> What the task asks: Report how many lines in the data below hold the string "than". Nothing else should appear in the answer.

[Opening Study material section]

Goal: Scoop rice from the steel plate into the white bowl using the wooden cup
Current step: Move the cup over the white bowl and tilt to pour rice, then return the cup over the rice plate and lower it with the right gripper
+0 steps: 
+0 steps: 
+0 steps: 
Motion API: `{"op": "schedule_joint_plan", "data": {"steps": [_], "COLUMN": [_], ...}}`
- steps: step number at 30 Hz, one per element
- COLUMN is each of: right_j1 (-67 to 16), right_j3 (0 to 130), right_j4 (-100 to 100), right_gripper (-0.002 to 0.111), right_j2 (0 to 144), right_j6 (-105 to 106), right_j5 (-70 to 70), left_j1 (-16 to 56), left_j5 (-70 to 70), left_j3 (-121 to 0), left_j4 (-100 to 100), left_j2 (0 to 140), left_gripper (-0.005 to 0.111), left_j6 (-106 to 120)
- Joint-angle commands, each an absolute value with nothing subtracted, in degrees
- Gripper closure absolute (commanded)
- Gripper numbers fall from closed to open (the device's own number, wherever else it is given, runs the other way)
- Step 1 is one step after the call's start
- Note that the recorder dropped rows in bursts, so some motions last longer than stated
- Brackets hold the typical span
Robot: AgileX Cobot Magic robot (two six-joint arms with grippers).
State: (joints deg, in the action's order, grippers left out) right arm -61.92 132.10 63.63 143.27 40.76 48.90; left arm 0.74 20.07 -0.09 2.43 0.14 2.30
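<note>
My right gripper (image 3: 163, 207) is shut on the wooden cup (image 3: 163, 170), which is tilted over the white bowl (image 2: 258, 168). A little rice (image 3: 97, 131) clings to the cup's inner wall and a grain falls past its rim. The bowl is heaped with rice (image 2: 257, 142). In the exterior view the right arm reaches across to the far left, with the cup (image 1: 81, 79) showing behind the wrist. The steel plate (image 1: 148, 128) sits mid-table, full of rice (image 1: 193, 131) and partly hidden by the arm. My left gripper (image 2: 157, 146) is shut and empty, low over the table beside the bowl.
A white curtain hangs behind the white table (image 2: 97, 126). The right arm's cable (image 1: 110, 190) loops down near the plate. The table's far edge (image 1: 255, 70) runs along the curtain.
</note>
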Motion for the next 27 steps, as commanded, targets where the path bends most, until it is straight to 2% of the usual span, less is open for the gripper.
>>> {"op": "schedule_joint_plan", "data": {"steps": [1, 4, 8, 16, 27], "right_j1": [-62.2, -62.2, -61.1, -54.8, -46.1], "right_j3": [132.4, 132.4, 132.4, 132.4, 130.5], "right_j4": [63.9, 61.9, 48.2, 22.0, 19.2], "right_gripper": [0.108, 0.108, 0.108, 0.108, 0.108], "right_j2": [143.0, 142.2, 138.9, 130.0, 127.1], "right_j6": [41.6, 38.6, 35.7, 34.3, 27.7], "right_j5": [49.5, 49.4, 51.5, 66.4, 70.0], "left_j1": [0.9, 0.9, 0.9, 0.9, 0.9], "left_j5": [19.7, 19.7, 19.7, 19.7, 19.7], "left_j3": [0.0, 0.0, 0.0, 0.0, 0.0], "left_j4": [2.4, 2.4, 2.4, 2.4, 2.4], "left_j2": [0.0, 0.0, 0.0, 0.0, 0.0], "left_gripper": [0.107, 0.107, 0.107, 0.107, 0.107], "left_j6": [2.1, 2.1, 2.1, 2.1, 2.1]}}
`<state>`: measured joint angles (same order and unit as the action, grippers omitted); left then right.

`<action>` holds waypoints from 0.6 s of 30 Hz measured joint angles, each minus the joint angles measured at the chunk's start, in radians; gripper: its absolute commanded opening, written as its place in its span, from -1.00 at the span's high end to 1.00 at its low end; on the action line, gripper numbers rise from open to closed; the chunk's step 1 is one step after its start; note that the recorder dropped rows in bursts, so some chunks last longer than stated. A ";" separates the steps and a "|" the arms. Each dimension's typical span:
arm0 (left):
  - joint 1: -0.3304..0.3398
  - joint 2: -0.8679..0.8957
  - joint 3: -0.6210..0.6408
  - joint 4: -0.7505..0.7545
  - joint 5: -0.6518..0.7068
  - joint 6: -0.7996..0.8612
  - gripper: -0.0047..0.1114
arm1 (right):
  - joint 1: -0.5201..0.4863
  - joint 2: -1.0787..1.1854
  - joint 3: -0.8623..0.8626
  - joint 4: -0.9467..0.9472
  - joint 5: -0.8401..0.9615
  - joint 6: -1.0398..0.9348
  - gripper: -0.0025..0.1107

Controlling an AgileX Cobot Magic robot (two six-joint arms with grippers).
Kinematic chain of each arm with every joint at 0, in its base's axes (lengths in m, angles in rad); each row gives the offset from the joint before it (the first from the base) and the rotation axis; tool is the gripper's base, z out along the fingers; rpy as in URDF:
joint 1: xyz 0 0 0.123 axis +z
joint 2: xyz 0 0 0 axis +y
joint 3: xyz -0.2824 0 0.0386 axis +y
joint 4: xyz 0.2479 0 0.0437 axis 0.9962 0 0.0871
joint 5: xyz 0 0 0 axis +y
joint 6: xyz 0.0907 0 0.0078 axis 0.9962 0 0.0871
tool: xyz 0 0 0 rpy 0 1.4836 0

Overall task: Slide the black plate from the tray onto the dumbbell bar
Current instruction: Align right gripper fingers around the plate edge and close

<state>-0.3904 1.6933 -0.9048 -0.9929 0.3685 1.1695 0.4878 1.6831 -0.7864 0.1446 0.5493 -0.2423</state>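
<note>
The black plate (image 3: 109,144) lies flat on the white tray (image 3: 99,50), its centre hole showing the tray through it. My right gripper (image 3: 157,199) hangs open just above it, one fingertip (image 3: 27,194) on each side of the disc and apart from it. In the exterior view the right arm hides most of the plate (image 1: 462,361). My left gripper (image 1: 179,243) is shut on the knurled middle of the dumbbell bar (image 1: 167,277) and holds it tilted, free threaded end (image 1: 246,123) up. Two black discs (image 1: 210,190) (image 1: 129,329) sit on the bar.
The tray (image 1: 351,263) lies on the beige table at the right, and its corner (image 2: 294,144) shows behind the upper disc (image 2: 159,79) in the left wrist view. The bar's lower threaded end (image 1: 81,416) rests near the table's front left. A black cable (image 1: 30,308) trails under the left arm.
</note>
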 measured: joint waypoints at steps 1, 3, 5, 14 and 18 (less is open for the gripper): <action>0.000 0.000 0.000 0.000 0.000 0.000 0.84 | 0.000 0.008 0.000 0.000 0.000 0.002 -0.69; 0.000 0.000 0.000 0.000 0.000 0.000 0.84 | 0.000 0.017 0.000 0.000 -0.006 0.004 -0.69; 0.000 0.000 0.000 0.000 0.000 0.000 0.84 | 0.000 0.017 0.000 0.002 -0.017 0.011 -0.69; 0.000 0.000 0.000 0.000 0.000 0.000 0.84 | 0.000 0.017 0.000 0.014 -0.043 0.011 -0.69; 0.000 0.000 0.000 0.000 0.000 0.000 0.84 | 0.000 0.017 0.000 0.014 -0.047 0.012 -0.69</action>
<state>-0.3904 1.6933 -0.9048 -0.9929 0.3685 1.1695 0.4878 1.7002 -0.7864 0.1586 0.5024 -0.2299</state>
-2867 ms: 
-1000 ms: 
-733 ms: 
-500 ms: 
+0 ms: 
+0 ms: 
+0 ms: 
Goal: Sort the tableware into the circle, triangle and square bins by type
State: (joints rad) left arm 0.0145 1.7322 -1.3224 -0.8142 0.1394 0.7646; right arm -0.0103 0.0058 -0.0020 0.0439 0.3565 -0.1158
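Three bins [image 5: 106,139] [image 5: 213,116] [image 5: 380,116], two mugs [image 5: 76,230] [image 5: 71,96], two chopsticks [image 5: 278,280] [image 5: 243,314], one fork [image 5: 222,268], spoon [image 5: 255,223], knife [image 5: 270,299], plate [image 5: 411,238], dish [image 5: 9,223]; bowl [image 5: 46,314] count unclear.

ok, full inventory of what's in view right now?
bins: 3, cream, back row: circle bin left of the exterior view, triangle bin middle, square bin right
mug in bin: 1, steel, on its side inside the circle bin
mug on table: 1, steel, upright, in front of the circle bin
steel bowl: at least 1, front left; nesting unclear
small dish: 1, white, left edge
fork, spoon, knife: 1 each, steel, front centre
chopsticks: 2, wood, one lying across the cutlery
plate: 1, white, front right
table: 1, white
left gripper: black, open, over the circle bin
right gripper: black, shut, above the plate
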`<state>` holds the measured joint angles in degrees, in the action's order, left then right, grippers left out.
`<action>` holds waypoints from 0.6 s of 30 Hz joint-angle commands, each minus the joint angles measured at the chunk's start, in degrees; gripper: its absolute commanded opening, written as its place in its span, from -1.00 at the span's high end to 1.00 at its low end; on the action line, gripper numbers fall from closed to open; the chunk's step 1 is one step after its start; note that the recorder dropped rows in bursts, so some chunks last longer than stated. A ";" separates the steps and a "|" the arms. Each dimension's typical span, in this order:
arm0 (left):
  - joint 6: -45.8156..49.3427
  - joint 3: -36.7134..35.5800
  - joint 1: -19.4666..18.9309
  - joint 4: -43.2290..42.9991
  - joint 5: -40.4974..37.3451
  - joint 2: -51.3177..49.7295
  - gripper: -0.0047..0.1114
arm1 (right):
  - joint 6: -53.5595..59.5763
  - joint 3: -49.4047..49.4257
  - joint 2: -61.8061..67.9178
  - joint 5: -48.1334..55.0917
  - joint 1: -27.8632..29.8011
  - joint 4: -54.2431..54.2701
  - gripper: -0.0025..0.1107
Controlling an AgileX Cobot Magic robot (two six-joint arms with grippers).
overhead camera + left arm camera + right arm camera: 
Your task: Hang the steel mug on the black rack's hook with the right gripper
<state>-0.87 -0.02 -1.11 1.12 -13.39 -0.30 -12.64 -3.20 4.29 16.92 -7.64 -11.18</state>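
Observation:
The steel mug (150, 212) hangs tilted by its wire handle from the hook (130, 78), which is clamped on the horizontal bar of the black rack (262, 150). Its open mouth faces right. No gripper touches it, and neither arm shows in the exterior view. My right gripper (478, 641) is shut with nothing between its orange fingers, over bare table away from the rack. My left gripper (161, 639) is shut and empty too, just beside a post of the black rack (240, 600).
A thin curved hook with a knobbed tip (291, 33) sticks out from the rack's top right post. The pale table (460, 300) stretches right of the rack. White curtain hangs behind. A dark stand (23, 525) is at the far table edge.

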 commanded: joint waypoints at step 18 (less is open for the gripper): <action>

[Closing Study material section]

> Solved exercise: 3